Exercise
Only a number is expected: the count of lines in the listing where "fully" occurs.
——————
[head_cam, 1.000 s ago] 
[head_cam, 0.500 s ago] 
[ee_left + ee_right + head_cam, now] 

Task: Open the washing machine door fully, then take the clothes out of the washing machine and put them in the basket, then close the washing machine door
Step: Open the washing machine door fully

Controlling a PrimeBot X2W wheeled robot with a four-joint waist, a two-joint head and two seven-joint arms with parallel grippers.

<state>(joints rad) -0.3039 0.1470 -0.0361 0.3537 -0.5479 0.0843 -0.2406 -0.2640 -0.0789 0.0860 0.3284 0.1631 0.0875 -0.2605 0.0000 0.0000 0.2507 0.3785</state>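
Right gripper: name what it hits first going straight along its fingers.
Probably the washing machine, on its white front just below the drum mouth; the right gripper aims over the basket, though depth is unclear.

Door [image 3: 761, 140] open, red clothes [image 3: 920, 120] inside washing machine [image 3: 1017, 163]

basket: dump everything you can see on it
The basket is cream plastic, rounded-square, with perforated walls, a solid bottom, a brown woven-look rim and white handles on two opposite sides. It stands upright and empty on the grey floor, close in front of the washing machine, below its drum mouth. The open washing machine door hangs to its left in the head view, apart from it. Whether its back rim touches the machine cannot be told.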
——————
Answer space
2